* Exercise data:
# # # # #
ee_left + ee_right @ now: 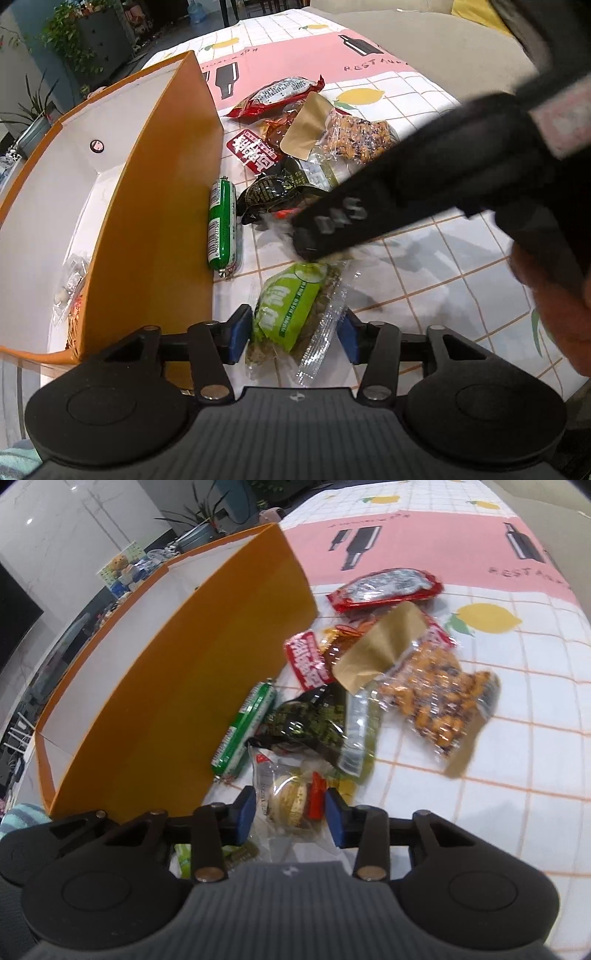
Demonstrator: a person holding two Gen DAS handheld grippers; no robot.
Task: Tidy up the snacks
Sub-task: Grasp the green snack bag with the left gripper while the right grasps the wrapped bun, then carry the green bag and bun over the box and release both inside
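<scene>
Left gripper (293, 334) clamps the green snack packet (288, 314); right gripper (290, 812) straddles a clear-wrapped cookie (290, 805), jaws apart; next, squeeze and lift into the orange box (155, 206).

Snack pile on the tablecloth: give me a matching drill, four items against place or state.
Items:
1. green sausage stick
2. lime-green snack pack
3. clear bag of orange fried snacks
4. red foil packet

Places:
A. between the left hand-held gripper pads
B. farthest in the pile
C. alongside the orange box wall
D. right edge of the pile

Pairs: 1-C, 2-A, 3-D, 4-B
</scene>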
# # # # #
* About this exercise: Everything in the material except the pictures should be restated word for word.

* Response to the exercise:
ee_left + ee_right @ now: 
Demonstrator: a person holding two Gen DAS handheld grippers; no robot.
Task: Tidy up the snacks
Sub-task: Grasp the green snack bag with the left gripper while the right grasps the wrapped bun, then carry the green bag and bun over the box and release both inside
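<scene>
Left gripper (293, 334) clamps the green snack packet (288, 314); right gripper (290, 812) straddles a clear-wrapped cookie (290, 805), jaws apart; next, squeeze and lift into the orange box (155, 206).

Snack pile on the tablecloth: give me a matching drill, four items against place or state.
Items:
1. green sausage stick
2. lime-green snack pack
3. clear bag of orange fried snacks
4. red foil packet

Places:
A. between the left hand-held gripper pads
B. farthest in the pile
C. alongside the orange box wall
D. right edge of the pile

Pairs: 1-C, 2-A, 3-D, 4-B
</scene>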

The answer is complete.